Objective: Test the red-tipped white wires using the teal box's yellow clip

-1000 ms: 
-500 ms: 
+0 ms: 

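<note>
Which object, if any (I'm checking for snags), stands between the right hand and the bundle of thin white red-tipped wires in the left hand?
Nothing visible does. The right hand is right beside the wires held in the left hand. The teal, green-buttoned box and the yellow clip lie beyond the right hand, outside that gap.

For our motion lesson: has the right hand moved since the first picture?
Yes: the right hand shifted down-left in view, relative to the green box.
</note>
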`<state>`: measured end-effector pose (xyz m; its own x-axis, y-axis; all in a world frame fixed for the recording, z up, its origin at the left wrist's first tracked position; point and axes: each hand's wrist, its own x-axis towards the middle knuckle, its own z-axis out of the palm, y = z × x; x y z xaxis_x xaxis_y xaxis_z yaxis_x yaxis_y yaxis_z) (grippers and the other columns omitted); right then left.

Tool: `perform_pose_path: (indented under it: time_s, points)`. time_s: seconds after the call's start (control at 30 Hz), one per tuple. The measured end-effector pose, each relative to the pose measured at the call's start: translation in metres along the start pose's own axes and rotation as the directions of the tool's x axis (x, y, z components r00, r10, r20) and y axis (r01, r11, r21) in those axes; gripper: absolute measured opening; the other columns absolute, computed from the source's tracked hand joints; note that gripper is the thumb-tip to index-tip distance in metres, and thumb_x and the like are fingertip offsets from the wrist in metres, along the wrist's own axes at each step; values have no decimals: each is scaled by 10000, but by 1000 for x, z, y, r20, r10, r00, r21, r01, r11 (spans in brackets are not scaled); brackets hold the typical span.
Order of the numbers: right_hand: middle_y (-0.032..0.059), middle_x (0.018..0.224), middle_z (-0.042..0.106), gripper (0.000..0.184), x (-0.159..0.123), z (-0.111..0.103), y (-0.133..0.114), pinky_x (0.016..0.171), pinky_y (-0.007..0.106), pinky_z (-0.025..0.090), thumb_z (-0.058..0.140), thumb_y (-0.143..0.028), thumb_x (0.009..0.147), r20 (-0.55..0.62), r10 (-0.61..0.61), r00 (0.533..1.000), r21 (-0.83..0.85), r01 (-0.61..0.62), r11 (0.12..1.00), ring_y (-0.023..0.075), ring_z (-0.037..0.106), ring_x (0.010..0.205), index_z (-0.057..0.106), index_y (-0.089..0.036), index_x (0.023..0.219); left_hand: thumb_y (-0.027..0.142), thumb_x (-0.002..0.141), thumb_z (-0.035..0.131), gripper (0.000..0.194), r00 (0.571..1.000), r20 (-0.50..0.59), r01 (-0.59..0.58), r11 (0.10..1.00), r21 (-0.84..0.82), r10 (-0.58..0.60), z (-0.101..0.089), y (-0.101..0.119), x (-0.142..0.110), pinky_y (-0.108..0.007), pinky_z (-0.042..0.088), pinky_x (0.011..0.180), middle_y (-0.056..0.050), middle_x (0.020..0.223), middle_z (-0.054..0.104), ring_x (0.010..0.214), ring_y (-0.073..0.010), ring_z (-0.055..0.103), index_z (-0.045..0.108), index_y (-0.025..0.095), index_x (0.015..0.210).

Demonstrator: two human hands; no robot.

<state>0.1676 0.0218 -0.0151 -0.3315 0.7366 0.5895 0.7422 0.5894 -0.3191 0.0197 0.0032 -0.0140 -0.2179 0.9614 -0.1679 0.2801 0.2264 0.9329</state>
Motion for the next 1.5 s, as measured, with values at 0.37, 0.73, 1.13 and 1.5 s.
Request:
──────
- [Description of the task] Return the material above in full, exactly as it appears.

- [Task response]
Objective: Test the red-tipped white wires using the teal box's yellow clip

-1000 ms: 
-500 ms: 
+0 ms: 

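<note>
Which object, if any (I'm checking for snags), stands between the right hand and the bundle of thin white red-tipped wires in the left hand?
Nothing visible does. The right hand is right beside the wires held in the left hand. The teal, green-buttoned box and the yellow clip lie beyond the right hand, outside that gap.

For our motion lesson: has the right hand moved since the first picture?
Yes: the right hand shifted down-left in view, relative to the green box.
</note>
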`<state>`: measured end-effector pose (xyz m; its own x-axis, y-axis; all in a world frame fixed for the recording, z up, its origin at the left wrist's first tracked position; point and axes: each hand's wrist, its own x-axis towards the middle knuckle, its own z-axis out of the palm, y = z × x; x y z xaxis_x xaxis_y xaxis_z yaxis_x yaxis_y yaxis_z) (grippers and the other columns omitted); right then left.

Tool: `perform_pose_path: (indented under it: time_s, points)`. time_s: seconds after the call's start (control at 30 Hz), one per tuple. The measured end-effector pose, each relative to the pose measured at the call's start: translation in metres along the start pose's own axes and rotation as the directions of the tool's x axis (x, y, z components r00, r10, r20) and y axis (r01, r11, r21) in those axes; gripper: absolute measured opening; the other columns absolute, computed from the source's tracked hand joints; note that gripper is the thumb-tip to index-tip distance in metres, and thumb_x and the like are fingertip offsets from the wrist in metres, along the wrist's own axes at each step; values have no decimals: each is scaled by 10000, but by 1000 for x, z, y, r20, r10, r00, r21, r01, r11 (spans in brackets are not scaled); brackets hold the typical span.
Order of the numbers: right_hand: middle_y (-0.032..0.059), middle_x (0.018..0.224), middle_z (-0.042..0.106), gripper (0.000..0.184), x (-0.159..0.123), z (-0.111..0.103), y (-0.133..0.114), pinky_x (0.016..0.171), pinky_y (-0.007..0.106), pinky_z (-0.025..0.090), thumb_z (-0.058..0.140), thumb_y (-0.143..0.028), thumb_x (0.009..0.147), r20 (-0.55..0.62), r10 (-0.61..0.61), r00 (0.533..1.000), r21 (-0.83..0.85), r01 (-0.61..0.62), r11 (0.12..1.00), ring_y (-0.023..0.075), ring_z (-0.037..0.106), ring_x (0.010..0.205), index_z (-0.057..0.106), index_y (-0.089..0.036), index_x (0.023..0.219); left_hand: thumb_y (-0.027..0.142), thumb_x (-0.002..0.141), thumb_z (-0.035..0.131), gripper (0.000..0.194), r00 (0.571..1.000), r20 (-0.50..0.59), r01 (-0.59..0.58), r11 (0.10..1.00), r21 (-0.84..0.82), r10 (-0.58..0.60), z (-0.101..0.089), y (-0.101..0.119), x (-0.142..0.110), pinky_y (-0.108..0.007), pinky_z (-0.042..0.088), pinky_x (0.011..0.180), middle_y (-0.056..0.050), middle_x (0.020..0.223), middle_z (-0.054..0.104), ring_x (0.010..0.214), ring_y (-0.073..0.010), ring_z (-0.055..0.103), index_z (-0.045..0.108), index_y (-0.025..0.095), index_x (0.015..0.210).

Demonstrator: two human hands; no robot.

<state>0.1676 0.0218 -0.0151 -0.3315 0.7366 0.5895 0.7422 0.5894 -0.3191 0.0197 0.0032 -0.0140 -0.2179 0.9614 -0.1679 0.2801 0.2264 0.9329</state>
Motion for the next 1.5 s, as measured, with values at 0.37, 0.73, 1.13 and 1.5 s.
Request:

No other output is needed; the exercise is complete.